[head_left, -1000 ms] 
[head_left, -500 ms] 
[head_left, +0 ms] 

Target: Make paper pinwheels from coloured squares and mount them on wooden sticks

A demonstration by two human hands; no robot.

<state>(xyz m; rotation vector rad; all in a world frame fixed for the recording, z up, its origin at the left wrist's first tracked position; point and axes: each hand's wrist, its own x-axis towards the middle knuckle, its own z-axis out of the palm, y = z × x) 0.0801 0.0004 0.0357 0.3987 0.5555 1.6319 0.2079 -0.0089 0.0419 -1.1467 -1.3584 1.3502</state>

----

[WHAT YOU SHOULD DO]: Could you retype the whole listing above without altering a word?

[RESULT]:
[head_left, -1000 ms] 
[head_left, -500 ms] 
[head_left, +0 ms] 

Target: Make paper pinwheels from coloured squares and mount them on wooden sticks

A demonstration by two human hands; no robot.

<state>(xyz m; rotation vector rad; all in a world frame fixed for the recording, z up, its origin at the left wrist's first tracked position; point and axes: each hand's wrist, its own x-axis towards the middle knuckle, its own z-axis out of the palm, y = z × x) 0.0801 0.0004 0.0357 0.3987 0.5555 1.6319 0.2079 -0.0089 0.0419 -1.1467 -1.3584 1.3502</state>

Nothing further is needed for the exercise.